"RuntimeError: einsum(): operands do not broadcast with remapped shapes [original->remapped]" during reproducing mlm pre-training

Duemoo opened this issue · 5 comments

I was trying to pre-train the ATLAS model (base & large size), by running the provided example script in atlas/example_scripts/mlm/train.sh with 4 40GB A100 GPUs, but then I got this error:

Traceback (most recent call last):                                                            
  File "/home/work/atlas/atlas/train.py", line 223, in <module>                                                                                                                             
  File "/home/work/atlas/atlas/train.py", line 77, in train                                                                                                                                 
    reader_loss, retriever_loss = model(                                                      
  File "/home/work/.conda/envs/atlas/lib/python3.10/site-packages/torch/nn/modules/module.py", line 1110, in _call_impl                                                                     
    return forward_call(*input, **kwargs)                                                     
  File "/home/work/atlas/atlas/src/atlas.py", line 432, in forward                                                                                                                          
    passages, _ = self.retrieve(                                                              
  File "/home/work/.conda/envs/atlas/lib/python3.10/site-packages/torch/autograd/grad_mode.py", line 27, in decorate_context                                                                
    return func(*args, **kwargs)                                                              
  File "/home/work/atlas/atlas/src/atlas.py", line 181, in retrieve                                                                                                                         
    passages, scores = retrieve_func(*args, **kwargs)[:2]                                                                                                                                   
  File "/home/work/.conda/envs/atlas/lib/python3.10/site-packages/torch/autograd/grad_mode.py", line 27, in decorate_context                                                                
    return func(*args, **kwargs)                                                              
  File "/home/work/atlas/atlas/src/atlas.py", line 170, in retrieve_with_rerank                                                                                                             
    retriever_scores = torch.einsum("id, ijd->ij", [query_emb, passage_emb])                                                                                                                
  File "/home/work/.conda/envs/atlas/lib/python3.10/site-packages/torch/functional.py", line 328, in einsum                                                                                 
    return einsum(equation, *_operands)                                                       
  File "/home/work/.conda/envs/atlas/lib/python3.10/site-packages/torch/functional.py", line 330, in einsum                                                                                 
    return _VF.einsum(equation, operands)  # type: ignore[attr-defined]                                                                                                                     
RuntimeError: einsum(): operands do not broadcast with remapped shapes [original->remapped]: [2, 768]->[2, 1, 768] [2, 100, 1536]->[2, 100, 1536]                                           
srun: error: localhost: task 0: Exited with exit code 1                                                                                                                                     
srun: error: localhost: task 3: Exited with exit code 1                                                                                                                                     
srun: error: localhost: task 1: Exited with exit code 1                                                                                                                                     
srun: error: localhost: task 2: Exited with exit code 1 

I used the provided passages (Wikipedia Dec2018 dump), and ran the script without any changes in training arguments.
So, the batch size per device was 2 and 100 documents were retrieved by the retriever, regarding [2, 768]->[2, 1, 768] [2, 100, 1536]->[2, 100, 1536] in the error message above.
In addition, I found that the script and the overall pre-training process worked well after removing this line from the script, i.e., doing re-indexing of the whole passages instead of doing re-ranking, although this resulted in lower few-shot performance compared to the scores reported in Table.19 from the paper. (However, I think the performance issue might be irrelevant to the removal of this line)
--retrieve_with_rerank --n_to_rerank_with_retrieve_with_rerank 100 \

Could you provide any hints to solve this issue? Thank you in advance!

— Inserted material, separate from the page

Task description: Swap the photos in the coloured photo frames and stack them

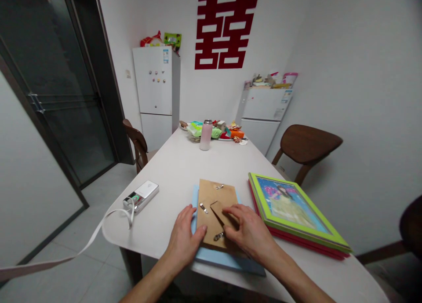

Hi @Duemoo, you may refer to this pull request to fix the issue for reranking.

I also cannot reproduce the 64-shot results reported in Table 2 with the pretraining/finetuning script and the settings described in the paper (without reranking in pretraining).

Thank you! I applied your commits and it fixed the problem :)

@jeffhj Thank you for the information. I guess that using CCNet indices together could be an important factor for the performance, and so I'm trying to reproduce the results using CCNet texts as well.

Thank you @jeffhj for the fix, I've merged it into master, so I am closing this issue.